> _DIRECTIONS FOR THIS TASK_: Needed from the data below: every line from the one with "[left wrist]" up to and including the one with "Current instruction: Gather", repeated exactly and with nothing else.
DATA SEGMENT START
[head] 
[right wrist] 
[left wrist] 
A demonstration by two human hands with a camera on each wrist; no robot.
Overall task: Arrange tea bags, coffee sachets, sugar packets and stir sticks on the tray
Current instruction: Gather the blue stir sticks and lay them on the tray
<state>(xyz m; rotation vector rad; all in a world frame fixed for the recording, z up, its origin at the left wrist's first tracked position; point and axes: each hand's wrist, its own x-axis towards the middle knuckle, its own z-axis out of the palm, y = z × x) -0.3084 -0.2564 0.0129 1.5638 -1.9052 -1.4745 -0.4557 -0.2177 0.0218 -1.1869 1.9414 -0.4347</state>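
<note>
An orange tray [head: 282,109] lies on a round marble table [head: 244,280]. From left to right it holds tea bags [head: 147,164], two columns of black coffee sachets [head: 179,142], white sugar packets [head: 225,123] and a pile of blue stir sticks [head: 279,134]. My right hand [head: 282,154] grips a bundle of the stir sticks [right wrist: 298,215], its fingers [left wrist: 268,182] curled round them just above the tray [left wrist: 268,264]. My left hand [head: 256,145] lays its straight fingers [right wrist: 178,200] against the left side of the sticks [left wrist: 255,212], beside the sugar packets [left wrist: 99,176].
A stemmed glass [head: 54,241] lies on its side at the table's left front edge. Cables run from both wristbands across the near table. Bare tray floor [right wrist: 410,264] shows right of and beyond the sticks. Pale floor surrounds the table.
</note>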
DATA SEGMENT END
> _SOLUTION TO THIS EXERCISE_:
[left wrist] 
A demonstration by two human hands with a camera on each wrist; no robot.
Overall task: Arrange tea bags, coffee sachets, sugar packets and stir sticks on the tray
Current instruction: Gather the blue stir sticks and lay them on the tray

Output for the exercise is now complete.